The problem:
Nothing may be dropped or altered: reproduce all the data.
== Segment start ==
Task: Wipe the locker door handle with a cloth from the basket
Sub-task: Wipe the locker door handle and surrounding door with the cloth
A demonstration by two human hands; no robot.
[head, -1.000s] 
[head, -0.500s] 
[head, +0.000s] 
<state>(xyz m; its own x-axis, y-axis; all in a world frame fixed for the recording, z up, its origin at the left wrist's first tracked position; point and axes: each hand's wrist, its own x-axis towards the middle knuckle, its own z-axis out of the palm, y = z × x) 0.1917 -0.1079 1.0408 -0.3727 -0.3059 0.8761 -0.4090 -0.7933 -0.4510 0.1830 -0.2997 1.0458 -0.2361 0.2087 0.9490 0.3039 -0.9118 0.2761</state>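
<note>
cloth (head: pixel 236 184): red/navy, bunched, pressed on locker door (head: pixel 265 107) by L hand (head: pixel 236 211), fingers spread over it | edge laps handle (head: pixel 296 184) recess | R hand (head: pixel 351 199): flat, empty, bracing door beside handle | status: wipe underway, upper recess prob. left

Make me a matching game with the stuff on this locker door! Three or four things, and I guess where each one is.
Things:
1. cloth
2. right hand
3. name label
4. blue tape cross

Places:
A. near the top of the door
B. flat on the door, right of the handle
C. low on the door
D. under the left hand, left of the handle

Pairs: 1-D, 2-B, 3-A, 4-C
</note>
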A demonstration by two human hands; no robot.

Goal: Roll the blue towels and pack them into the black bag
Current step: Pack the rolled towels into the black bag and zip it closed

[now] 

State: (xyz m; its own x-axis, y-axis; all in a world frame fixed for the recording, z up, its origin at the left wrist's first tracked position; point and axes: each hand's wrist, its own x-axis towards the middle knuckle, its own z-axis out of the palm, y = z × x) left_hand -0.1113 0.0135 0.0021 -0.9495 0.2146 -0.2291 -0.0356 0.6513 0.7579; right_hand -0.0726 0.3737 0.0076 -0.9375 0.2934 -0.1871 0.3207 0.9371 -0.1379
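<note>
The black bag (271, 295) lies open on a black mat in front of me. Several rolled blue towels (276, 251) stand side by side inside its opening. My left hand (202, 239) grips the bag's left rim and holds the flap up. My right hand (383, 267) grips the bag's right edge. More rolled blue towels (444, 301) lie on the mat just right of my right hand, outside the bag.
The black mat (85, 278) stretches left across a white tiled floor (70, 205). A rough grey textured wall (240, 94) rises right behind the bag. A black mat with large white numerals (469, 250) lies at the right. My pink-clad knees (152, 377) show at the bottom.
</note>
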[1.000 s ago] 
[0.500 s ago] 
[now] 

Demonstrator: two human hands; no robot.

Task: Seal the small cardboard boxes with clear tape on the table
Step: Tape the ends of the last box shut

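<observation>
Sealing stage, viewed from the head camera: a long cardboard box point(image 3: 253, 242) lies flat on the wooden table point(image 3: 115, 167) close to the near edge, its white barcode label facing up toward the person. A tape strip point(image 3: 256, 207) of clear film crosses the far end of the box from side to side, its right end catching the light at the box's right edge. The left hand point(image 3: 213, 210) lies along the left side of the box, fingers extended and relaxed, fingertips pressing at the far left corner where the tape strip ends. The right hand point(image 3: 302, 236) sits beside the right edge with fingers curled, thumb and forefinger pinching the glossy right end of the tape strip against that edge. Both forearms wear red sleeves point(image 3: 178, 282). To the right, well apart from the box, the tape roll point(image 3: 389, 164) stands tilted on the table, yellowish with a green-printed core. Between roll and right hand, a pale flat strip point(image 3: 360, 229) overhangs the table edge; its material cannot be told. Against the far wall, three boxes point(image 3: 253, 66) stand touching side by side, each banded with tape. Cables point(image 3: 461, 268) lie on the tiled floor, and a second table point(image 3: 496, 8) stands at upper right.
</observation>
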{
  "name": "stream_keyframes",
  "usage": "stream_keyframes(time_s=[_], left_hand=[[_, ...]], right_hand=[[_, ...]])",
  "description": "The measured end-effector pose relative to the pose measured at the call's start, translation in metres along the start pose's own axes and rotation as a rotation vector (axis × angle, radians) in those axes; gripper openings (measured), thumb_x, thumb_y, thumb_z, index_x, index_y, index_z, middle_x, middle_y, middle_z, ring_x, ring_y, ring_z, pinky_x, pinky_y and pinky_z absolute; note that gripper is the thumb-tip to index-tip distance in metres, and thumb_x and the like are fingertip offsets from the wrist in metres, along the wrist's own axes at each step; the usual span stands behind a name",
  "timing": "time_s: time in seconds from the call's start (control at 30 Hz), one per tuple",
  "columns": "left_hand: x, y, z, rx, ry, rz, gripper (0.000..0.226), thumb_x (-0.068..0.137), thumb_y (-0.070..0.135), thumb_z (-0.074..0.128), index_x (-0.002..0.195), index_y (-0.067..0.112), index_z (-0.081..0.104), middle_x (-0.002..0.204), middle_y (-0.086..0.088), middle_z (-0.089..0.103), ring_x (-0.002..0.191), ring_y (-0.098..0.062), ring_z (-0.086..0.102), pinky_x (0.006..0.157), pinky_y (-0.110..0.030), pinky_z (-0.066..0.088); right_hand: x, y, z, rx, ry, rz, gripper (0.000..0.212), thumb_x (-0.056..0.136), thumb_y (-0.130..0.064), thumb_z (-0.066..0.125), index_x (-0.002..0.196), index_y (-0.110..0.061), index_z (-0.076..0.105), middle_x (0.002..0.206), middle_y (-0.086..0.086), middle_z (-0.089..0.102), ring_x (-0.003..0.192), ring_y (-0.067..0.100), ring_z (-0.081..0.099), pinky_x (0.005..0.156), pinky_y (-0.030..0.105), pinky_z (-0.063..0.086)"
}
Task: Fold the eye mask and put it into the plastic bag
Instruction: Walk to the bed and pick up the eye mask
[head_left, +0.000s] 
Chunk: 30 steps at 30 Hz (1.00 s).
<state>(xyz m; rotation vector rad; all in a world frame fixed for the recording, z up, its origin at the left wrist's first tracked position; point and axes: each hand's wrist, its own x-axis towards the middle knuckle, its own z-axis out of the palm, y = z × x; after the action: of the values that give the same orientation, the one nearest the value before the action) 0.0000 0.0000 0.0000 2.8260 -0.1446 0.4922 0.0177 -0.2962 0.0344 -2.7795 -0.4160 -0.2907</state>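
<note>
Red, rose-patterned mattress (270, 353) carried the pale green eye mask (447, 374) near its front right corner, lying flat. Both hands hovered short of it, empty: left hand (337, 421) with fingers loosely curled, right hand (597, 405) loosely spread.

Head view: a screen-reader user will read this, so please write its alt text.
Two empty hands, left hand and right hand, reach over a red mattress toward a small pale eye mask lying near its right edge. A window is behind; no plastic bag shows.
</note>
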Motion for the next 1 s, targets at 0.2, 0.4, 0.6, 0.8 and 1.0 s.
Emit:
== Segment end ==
Solution to the exercise:
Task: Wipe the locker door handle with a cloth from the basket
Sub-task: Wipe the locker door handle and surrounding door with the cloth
A demonstration by two human hands; no robot.
[head, -1.000s] 
[head, -0.500s] 
[head, +0.000s] 
<state>(xyz m; its own x-axis, y-axis; all in a world frame fixed for the recording, z up, its origin at the left wrist's first tracked position; point and axes: each hand's wrist, its own x-axis towards the middle knuckle, its own z-axis out of the palm, y = z × x) 0.1917 -0.1079 1.0408 -0.3727 -0.3059 0.8761 -0.4090 -0.7933 -0.4510 0.1830 -0.2997 1.0458 -0.2361 0.2087 0.9490 0.3039 -0.9118 0.2761</state>
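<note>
cloth (head: pixel 236 184): red/navy, bunched, pressed on locker door (head: pixel 265 107) by L hand (head: pixel 236 211), fingers spread over it | edge laps handle (head: pixel 296 184) recess | R hand (head: pixel 351 199): flat, empty, bracing door beside handle | status: wipe underway, upper recess prob. left

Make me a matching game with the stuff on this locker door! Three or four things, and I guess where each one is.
Things:
1. cloth
2. right hand
3. name label
4. blue tape cross

Places:
A. near the top of the door
B. flat on the door, right of the handle
C. low on the door
D. under the left hand, left of the handle

Pairs: 1-D, 2-B, 3-A, 4-C
</note>
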A demonstration by two human hands; no robot.

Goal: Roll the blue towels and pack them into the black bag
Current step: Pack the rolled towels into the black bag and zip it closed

[now] 

State: (xyz m; its own x-axis, y-axis; all in a world frame fixed for the recording, z up, its origin at the left wrist's first tracked position; point and axes: each hand's wrist, its own x-axis towards the middle knuckle, its own z-axis out of the palm, y = z × x) left_hand -0.1113 0.0135 0.0021 -0.9495 0.2146 -0.2291 -0.0356 0.6513 0.7579; right_hand -0.0726 0.3737 0.0076 -0.9375 0.2934 -0.1871 0.3207 0.9371 -0.1379
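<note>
The black bag (271, 295) lies open on a black mat in front of me. Several rolled blue towels (276, 251) stand side by side inside its opening. My left hand (202, 239) grips the bag's left rim and holds the flap up. My right hand (383, 267) grips the bag's right edge. More rolled blue towels (444, 301) lie on the mat just right of my right hand, outside the bag.
The black mat (85, 278) stretches left across a white tiled floor (70, 205). A rough grey textured wall (240, 94) rises right behind the bag. A black mat with large white numerals (469, 250) lies at the right. My pink-clad knees (152, 377) show at the bottom.
</note>
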[1.000 s ago] 
[0.500 s ago] 
[now] 

Demonstrator: two human hands; no robot.

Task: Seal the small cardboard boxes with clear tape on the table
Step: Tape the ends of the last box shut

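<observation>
Sealing stage, viewed from the head camera: a long cardboard box point(image 3: 253, 242) lies flat on the wooden table point(image 3: 115, 167) close to the near edge, its white barcode label facing up toward the person. A tape strip point(image 3: 256, 207) of clear film crosses the far end of the box from side to side, its right end catching the light at the box's right edge. The left hand point(image 3: 213, 210) lies along the left side of the box, fingers extended and relaxed, fingertips pressing at the far left corner where the tape strip ends. The right hand point(image 3: 302, 236) sits beside the right edge with fingers curled, thumb and forefinger pinching the glossy right end of the tape strip against that edge. Both forearms wear red sleeves point(image 3: 178, 282). To the right, well apart from the box, the tape roll point(image 3: 389, 164) stands tilted on the table, yellowish with a green-printed core. Between roll and right hand, a pale flat strip point(image 3: 360, 229) overhangs the table edge; its material cannot be told. Against the far wall, three boxes point(image 3: 253, 66) stand touching side by side, each banded with tape. Cables point(image 3: 461, 268) lie on the tiled floor, and a second table point(image 3: 496, 8) stands at upper right.
</observation>
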{
  "name": "stream_keyframes",
  "usage": "stream_keyframes(time_s=[_], left_hand=[[_, ...]], right_hand=[[_, ...]])",
  "description": "The measured end-effector pose relative to the pose measured at the call's start, translation in metres along the start pose's own axes and rotation as a rotation vector (axis × angle, radians) in those axes; gripper openings (measured), thumb_x, thumb_y, thumb_z, index_x, index_y, index_z, middle_x, middle_y, middle_z, ring_x, ring_y, ring_z, pinky_x, pinky_y and pinky_z absolute; note that gripper is the thumb-tip to index-tip distance in metres, and thumb_x and the like are fingertip offsets from the wrist in metres, along the wrist's own axes at each step; the usual span stands behind a name",
  "timing": "time_s: time in seconds from the call's start (control at 30 Hz), one per tuple",
  "columns": "left_hand: x, y, z, rx, ry, rz, gripper (0.000..0.226), thumb_x (-0.068..0.137), thumb_y (-0.070..0.135), thumb_z (-0.074..0.128), index_x (-0.002..0.195), index_y (-0.067..0.112), index_z (-0.081..0.104), middle_x (-0.002..0.204), middle_y (-0.086..0.088), middle_z (-0.089..0.103), ring_x (-0.002..0.191), ring_y (-0.098..0.062), ring_z (-0.086..0.102), pinky_x (0.006..0.157), pinky_y (-0.110..0.030), pinky_z (-0.066..0.088); right_hand: x, y, z, rx, ry, rz, gripper (0.000..0.212), thumb_x (-0.056..0.136), thumb_y (-0.130..0.064), thumb_z (-0.066..0.125), index_x (-0.002..0.196), index_y (-0.110..0.061), index_z (-0.076..0.105), middle_x (0.002..0.206), middle_y (-0.086..0.086), middle_z (-0.089..0.102), ring_x (-0.003..0.192), ring_y (-0.067..0.100), ring_z (-0.081..0.099), pinky_x (0.005..0.156), pinky_y (-0.030..0.105), pinky_z (-0.063..0.086)"
}
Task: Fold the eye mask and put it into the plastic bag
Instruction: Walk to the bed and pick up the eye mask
[head_left, +0.000s] 
Chunk: 30 steps at 30 Hz (1.00 s).
<state>(xyz m; rotation vector rad; all in a world frame fixed for the recording, z up, its origin at the left wrist's first tracked position; point and axes: each hand's wrist, its own x-axis towards the middle knuckle, its own z-axis out of the palm, y = z × x; after the action: of the values that give the same orientation, the one nearest the value before the action) 0.0000 0.0000 0.0000 2.8260 -0.1446 0.4922 0.0177 -0.2962 0.0344 -2.7795 -0.4160 -0.2907</state>
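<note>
Red, rose-patterned mattress (270, 353) carried the pale green eye mask (447, 374) near its front right corner, lying flat. Both hands hovered short of it, empty: left hand (337, 421) with fingers loosely curled, right hand (597, 405) loosely spread.

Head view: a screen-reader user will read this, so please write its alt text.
Two empty hands, left hand and right hand, reach over a red mattress toward a small pale eye mask lying near its right edge. A window is behind; no plastic bag shows.
</note>
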Motion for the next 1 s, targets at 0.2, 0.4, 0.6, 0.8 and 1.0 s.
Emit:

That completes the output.